The inspector reviewed samples of the proceduralized compensatory measures the licensee established for VFDRs. For fires not requiring evacuation of the control room, the inspector reviewed the operator guidance in Unit 1, Procedure CP-M-10, Fire Protection of Safe Shutdown Equipment, Revision 34, addressing VFDRs in a sample of 14 fire areas (1, 3-B-1, 3-B-2, 3-Q-1, 3-BB, 4-A(U1), 4-A-1, 4-A-2, 10, 13-D, 28, 30-A-1, 30-A-2, and 34(U1)). For fires requiring evacuation of the control room, the inspector reviewed the operator guidance in Unit 2, Procedure OP AP-8A, Control Room Inaccessibility - Establishing Hot Standby, Revision 30, addressing VFDRs in a sample of two fire areas (6-B-2 and 6-B-3). The inspector concluded that adequate compensatory measures were established for the sampled VFDRs. No findings or violations of NRC requirements were identified. This licensee event report is closed.

.2 (Closed) LER 05000275/1-2013-006-01: Emergency Diesel Generators Valid Start

Signal Due to Loss of Startup Power

a. Inspection Scope

The inspectors performed a review of a licensee event report documenting a valid start of the Unit 1 emergency diesel generators on August 15, 2013, following loss of startup power. The inspectors examined associated procedures, work orders, notification reports, and the licensees apparent cause evaluation of the event. The enforcement aspects are described below. This licensee event report is closed.

b. Findings

Introduction.

The inspectors reviewed a Green self-revealing finding for the licensees failure to include appropriate acceptance criteria for determining that important activities have been satisfactorily accomplished. Specifically, the licensee failed to provide appropriate acceptance criteria in Work Order 64006965, Reinhausen Tap Changer Overhaul, for the re-termination of the Unit 1 startup transformer load tap changer diverter switch flex lead terminations.

Description.

In June 2012, the Unit 1 startup transformer load tap changer was overhauled under Work Order 64006965, Reinhausen Overhaul Work Package, in response to a manufacturer recommended inspection frequency of 6 to 7 years. The work order contained directions to verify the tap changer inspection and overhaul was completed per vendor contract and instructions provided in the ABB transformer manual.

The work order failed to provide adequate verification criteria to ensure that the proper torque and material was used during the startup transformer load tap changer overhaul.

The lack of direction resulted in the vendor failing to properly torque the flex link bolted connections during re-termination of the flex link. The lack of adequate torqueing caused a high resistance bolted connection between the flex link and a stationary contact in the diverter switch.

On August 15, 2013, the 230 kV offsite power was lost to the Startup 1-1 transformer due to a failure of the Startup 1-1 load tap changer diverter switch. The failure of the diverter switch was the result of the high-resistance bolted connection resulting from the inadequate torque used by the vendor during the overhaul performed in 2012. This caused the failure of the attachment bolts between the flex link and stationary contact and resulted in the upper stationary contact falling off and lodging in the diverter switch preventing it from properly operating. This failure of the diverter switch caused a loss of Unit 1, 230 kV offsite power and subsequent start of all the Unit 1 emergency diesel generators (EDGs). The EDGs successfully started on the loss of the startup transformer, but did not load because the associated buses remained energized via the 500 kV auxiliary offsite power supply.

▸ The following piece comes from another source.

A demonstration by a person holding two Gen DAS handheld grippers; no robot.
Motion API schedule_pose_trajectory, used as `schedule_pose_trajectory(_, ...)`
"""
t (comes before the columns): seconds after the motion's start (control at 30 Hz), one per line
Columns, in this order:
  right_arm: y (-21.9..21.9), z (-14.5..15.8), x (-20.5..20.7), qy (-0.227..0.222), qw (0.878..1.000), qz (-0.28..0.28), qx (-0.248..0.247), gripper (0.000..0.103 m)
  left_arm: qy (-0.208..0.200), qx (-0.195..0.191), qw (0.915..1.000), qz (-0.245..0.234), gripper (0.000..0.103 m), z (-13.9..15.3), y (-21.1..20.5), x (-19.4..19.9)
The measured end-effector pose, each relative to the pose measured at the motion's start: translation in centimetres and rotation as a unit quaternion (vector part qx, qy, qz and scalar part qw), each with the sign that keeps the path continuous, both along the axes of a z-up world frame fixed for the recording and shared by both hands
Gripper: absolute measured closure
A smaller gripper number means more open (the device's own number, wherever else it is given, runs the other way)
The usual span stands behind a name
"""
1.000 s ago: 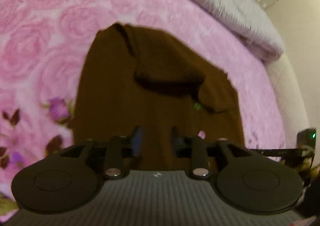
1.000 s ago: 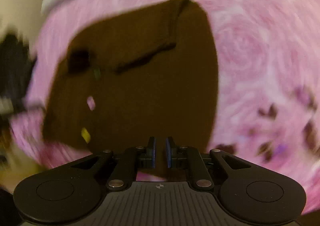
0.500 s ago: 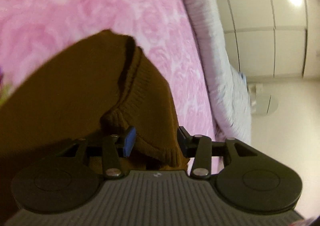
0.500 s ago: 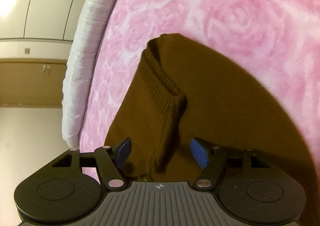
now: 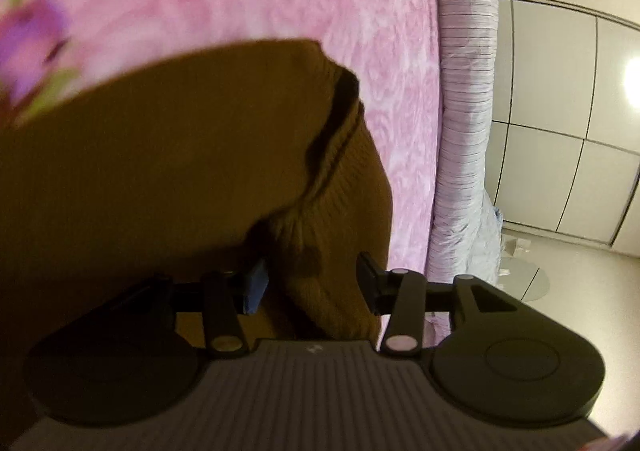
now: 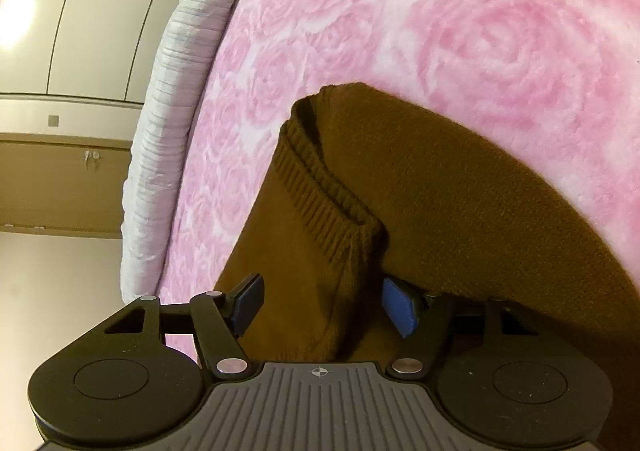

During the subsequent investigation of the loss of 230 kV offsite power, the licensee identified that between July 2012 and July 2013, the load tap changer diverter compartment showed an unexpected increase in the oil analysis for dissolved gases. In addition, between April and May 2013 the control room observed multiple spurious voltage alarms from the transformer. But, due to the alarms short duration, the licensee was not able to troubleshoot the condition to determine the cause. Both of these indications are indicative of internal arcing consistent with a high resistance connection.

The licensee determined that these indications supported an apparent cause of the failure as being a high-resistance connection in the diverter tank at the attachment bolt between the flex link and stationary contact resulting from an error during the bolt installation and torqueing. Contributing causes identified by the licensee were associated with bolt torqueing techniques, inadequate bolt selection, and inadequate oversight of supplemental personnel.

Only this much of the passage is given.